== ASSIGNMENT ==
The task calls for every line of the data to be retyped exactly.

== DATASET EXTRACT ==

————

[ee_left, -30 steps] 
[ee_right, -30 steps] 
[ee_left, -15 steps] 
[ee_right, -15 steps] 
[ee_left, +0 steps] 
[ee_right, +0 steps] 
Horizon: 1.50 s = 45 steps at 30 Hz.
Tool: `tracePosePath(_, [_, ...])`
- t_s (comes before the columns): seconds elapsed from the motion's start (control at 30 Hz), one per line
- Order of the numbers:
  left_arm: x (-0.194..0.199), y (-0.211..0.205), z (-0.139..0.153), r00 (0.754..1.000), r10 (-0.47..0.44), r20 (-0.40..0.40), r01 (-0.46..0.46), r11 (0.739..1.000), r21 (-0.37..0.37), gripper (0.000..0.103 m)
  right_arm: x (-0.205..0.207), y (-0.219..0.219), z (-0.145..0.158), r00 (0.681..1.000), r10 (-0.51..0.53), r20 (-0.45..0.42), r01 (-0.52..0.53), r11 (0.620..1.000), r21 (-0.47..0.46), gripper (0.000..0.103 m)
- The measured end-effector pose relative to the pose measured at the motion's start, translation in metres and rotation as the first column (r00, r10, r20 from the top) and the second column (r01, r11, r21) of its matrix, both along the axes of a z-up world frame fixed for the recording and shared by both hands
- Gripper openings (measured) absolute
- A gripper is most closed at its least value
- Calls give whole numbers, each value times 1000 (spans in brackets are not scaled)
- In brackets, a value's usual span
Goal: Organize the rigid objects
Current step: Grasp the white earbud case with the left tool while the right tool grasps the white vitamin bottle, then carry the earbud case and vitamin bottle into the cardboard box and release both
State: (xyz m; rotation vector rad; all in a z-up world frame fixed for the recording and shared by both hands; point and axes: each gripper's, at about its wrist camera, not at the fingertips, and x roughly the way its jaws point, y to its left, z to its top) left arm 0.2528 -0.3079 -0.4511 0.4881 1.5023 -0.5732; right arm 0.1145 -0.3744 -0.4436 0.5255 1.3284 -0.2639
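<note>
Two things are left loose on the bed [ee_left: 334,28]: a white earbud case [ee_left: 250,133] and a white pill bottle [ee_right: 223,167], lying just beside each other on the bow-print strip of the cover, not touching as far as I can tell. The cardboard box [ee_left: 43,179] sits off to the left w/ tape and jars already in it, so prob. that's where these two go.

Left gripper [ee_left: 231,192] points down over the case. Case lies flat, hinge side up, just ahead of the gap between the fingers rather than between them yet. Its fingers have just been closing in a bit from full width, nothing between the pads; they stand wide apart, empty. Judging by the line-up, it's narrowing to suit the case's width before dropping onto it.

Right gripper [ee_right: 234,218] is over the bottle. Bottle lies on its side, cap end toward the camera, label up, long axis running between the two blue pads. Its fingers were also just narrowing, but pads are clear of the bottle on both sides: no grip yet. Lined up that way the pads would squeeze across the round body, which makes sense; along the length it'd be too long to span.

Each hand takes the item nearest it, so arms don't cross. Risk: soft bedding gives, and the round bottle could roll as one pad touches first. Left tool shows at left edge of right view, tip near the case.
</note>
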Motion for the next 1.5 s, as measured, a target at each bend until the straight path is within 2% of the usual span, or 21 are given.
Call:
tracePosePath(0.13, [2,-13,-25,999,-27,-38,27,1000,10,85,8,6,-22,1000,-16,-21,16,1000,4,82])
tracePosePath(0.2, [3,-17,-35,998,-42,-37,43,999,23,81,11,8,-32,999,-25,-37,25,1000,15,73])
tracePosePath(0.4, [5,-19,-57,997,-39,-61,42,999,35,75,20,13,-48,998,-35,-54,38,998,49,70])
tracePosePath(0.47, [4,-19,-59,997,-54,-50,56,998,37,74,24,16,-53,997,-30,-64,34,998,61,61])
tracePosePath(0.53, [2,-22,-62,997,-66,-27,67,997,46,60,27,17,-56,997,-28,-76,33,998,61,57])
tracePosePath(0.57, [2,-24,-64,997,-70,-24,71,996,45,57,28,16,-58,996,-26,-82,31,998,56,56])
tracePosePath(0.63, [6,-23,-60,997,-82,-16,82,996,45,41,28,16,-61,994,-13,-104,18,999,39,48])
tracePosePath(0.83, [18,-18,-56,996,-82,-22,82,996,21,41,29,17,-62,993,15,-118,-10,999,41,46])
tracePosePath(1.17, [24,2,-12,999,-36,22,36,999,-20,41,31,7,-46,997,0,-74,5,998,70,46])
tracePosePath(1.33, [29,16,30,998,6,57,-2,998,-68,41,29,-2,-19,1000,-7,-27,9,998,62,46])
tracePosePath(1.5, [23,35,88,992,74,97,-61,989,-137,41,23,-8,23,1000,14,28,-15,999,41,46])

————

== TASK RESULT ==
[ee_left, -30 steps] 
[ee_right, -30 steps] 
[ee_left, -15 steps] 
[ee_right, -15 steps] 
[ee_left, +0 steps] 
[ee_right, +0 steps] 
Horizon: 1.50 s = 45 steps at 30 Hz.
Tool: `tracePosePath(_, [_, ...])`
- t_s (comes before the columns): seconds elapsed from the motion's start (control at 30 Hz), one per line
- Order of the numbers:
  left_arm: x (-0.194..0.199), y (-0.211..0.205), z (-0.139..0.153), r00 (0.754..1.000), r10 (-0.47..0.44), r20 (-0.40..0.40), r01 (-0.46..0.46), r11 (0.739..1.000), r21 (-0.37..0.37), gripper (0.000..0.103 m)
  right_arm: x (-0.205..0.207), y (-0.219..0.219), z (-0.145..0.158), r00 (0.681..1.000), r10 (-0.51..0.53), r20 (-0.45..0.42), r01 (-0.52..0.53), r11 (0.620..1.000), r21 (-0.47..0.46), gripper (0.000..0.103 m)
- The measured end-effector pose relative to the pose measured at the motion's start, translation in metres and rotation as the first column (r00, r10, r20 from the top) and the second column (r01, r11, r21) of its matrix, both along the axes of a z-up world frame fixed for the recording and shared by both hands
- Gripper openings (measured) absolute
- A gripper is most closed at its least value
- Calls give whole numbers, each value times 1000 (spans in brackets are not scaled)
- In brackets, a value's usual span
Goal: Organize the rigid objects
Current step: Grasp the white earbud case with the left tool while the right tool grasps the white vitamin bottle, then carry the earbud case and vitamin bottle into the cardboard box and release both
State: (xyz m; rotation vector rad; all in a z-up world frame fixed for the recording and shared by both hands; point and axes: each gripper's, at about its wrist camera, not at the fingertips, and x roughly the way its jaws point, y to its left, z to its top) left arm 0.2528 -0.3079 -0.4511 0.4881 1.5023 -0.5732; right arm 0.1145 -0.3744 -0.4436 0.5255 1.3284 -0.2639
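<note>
Two things are left loose on the bed [ee_left: 334,28]: a white earbud case [ee_left: 250,133] and a white pill bottle [ee_right: 223,167], lying just beside each other on the bow-print strip of the cover, not touching as far as I can tell. The cardboard box [ee_left: 43,179] sits off to the left w/ tape and jars already in it, so prob. that's where these two go.

Left gripper [ee_left: 231,192] points down over the case. Case lies flat, hinge side up, just ahead of the gap between the fingers rather than between them yet. Its fingers have just been closing in a bit from full width, nothing between the pads; they stand wide apart, empty. Judging by the line-up, it's narrowing to suit the case's width before dropping onto it.

Right gripper [ee_right: 234,218] is over the bottle. Bottle lies on its side, cap end toward the camera, label up, long axis running between the two blue pads. Its fingers were also just narrowing, but pads are clear of the bottle on both sides: no grip yet. Lined up that way the pads would squeeze across the round body, which makes sense; along the length it'd be too long to span.

Each hand takes the item nearest it, so arms don't cross. Risk: soft bedding gives, and the round bottle could roll as one pad touches first. Left tool shows at left edge of right view, tip near the case.
</note>
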Motion for the next 1.5 s, as measured, a target at each bend until the straight path is within 2% of the usual span, or 21 are given.
Call:
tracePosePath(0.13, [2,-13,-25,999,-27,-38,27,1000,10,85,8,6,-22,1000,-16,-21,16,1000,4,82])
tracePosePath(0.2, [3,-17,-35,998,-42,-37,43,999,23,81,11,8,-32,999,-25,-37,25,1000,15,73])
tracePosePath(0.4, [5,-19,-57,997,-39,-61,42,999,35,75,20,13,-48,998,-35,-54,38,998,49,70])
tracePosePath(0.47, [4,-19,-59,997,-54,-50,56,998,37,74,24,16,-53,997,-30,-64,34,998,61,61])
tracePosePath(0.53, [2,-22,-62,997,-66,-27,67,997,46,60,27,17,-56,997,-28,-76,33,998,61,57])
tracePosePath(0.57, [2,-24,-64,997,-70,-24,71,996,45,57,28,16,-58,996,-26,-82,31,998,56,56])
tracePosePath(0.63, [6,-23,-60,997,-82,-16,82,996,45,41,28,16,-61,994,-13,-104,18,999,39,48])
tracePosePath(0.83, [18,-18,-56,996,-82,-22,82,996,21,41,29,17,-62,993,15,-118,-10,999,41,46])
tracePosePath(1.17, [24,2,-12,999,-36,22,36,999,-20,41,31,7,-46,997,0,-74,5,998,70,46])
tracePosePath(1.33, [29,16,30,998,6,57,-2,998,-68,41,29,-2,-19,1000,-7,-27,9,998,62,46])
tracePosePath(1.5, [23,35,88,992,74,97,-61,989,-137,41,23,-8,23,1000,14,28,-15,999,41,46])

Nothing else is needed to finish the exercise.